The malware was reportedly hidden in the Belgacom networks for two years (since at least 2011) before it was detected, while it is believed that the attack – which involved the use of the highly-sophisticated Regin malware – may have grabbed both encrypted and unencrypted streams of private communications handled by the firm.
In addition, unidentified sources told The Intercept that they were ‘deeply uncomfortable' with how the clean-up operation was handled, believing the malware 'were never fully removed'.
Snowden himself said in an interview with the newswire that the revelations amounted to unprecedented “smoking-gun attribution for a governmental cyber-attack against critical infrastructure.” He added that it was a “breath-taking example of the scale of the state-sponsored hacking problem.”
A federal prosecutor in Belgium is currently carrying out a criminal investigation into the attack which – if was the work of GCHQ – would represent a “violation of a public company's integrity” according to Belgian prime minister Elio di Rupo (when speaking in September 2013).
Responding to these latest allegations, independent security consultant Graham Cluley told SCMagazineUK.com that it would be a ‘disgrace' if the UK government was behind the cyber-attack.
“It's a disgrace that GCHQ chose to break the law, rather than following legal channels to access data from a firm based in another EU country.
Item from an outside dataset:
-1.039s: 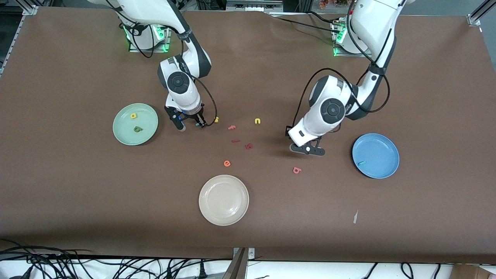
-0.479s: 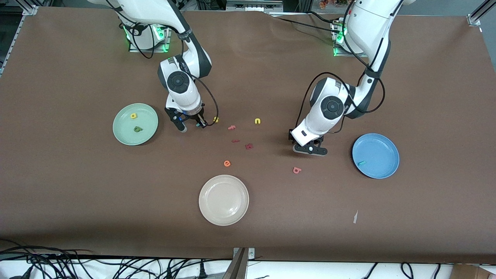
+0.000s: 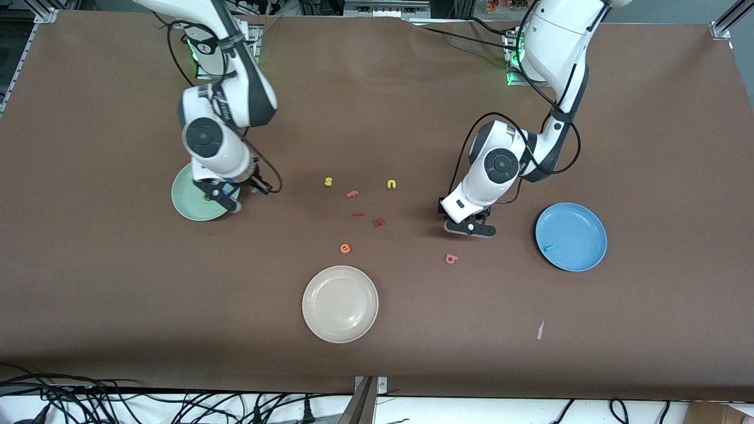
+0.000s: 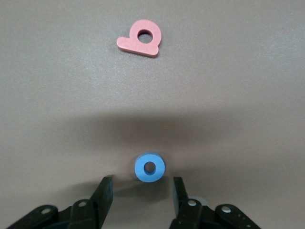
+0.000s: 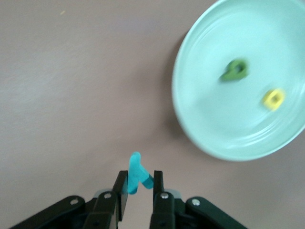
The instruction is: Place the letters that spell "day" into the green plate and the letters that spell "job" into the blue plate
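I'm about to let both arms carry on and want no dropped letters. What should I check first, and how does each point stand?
1. Right pincer shut on the cyan "y": ok.
2. Right pincer fully over the green plate: not ok; it is at the plate's edge, the "y" over bare table.
3. Green "d" and yellow "a" in the green plate: ok.
4. Left pincer open around the blue "o": ok; "o" not yet gripped.
5. Salmon "b" apart from the "o": ok.
6. Cyan "j" in the blue plate: ok.
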### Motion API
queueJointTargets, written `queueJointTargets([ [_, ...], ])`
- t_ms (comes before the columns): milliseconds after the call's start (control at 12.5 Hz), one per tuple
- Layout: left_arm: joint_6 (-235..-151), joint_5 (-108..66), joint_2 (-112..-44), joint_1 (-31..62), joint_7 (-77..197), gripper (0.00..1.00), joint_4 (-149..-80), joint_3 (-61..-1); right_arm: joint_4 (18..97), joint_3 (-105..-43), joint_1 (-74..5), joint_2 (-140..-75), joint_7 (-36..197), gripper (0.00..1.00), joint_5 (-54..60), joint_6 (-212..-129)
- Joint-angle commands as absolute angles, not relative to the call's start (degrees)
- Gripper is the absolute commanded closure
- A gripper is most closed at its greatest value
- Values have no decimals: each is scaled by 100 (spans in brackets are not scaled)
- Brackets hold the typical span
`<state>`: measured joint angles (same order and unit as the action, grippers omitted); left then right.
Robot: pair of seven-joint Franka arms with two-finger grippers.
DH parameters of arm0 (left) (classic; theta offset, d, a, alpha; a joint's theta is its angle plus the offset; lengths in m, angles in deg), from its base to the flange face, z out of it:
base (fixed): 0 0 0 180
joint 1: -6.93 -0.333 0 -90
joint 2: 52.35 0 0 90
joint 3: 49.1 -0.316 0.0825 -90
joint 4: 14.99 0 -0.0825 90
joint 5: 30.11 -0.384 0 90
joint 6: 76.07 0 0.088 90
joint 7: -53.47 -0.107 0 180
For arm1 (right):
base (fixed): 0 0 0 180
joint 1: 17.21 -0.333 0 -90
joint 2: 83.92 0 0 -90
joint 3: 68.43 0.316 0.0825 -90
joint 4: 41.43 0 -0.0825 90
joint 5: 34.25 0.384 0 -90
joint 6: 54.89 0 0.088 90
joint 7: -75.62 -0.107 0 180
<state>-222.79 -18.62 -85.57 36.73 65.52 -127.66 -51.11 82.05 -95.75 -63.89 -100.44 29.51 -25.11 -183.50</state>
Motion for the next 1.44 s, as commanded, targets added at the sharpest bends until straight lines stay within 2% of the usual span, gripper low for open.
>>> queueJointTargets([
  [0,-22328,-1982,-8724,3822,6630,42,-12608,-5227,8766,-9944,-6449,-9711,3893,95,-2607,-18382],
  [160,-22328,-1982,-8724,3822,6630,42,-12608,-5253,9004,-10339,-6423,-9728,4842,94,-2590,-18575],
  [240,-22328,-1982,-8724,3822,6639,42,-12608,-5253,9144,-10559,-6423,-9728,5307,89,-2564,-18698],
  [320,-22328,-1982,-8733,3822,6648,43,-12574,-5253,9250,-10596,-6414,-9771,5599,57,-2511,-18786],
  [399,-22328,-1982,-8750,3822,6648,43,-12530,-5253,9268,-10596,-6414,-9850,5672,2,-2502,-18769],
  [799,-22328,-1974,-8812,3830,6648,45,-12468,-5280,8972,-10570,-6414,-9544,5707,0,-2511,-18437],
  [959,-22328,-1982,-8812,3830,6648,55,-12468,-5280,8157,-10579,-6414,-9464,5812,0,-2519,-17404],
  [1118,-22328,-1982,-8821,3830,6648,70,-12468,-5280,7112,-10587,-6406,-9499,5988,0,-2546,-16130],
  [1198,-22328,-1982,-8821,3830,6648,73,-12468,-5280,6645,-10587,-6406,-9490,6050,0,-2598,-15637],
  [1358,-22328,-1982,-8821,3830,6648,75,-12459,-5280,5915,-10596,-6406,-9464,6951,0,-2599,-15255],
])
Presumably they felt such approaches would end in failure, so they resorted to an illegal hack instead,” he said via email.
“Belgacom, let's not forget, did nothing wrong and was never suspected of any wrongdoing. And yet the British authorities decided to hack the company anyway. It's difficult to speculate on how much information GCHQ may have retrieved from Belgacom, or the scale of the intrusion, but it's clear that they would be entirely justified in demanding compensation from the British government for any damage done to their systems and to their corporate reputation.
“If the British government has any decency, it would conduct a full enquiry into what occurred rather than try to sweep the incident under the carpet.”
Brian Honan, managing director and consultant at BH Consulting, cautioned that it is ‘very difficult to assign attribution 100 percent', especially when sophisticated malware is involved, but said that attackers could have targeted Belgacom to access the communications of their chosen target.
“The attack against Belgacom could provide the attackers with access to the communications data of many organisations that would be of interest to the attackers. Firstly, many EU institutions may be using Belgacom for their communications and hence would be an interesting target. Belgacom also provides communication links to other nations, particularly those in the continent of Africa which would also be of interest to certain nation states,” he said in an email to SC.
Questioned on whether this attack had undermined encryption, he said that this should serve as a warning to enterprises to ensure such solutions are correctly secure and implemented.
“Most attacks against encryption have not been directly against the encryption algorithms but rather at the inclusion of backdoors into the encryption solution, at the implementation of the encryption system or the end-points where the data would pass in the clear. What this attack has highlighted is that companies should ensure that all aspects of their encryption solution are secured and implemented properly.”
He added: “Given the sophistication of the malware used and the lack of information available on how all the components worked together it would be good security practise to assume that not all instances of the malware have been identified and dealt with but rather to operate the network as if it is compromised and secure your data and communications accordingly."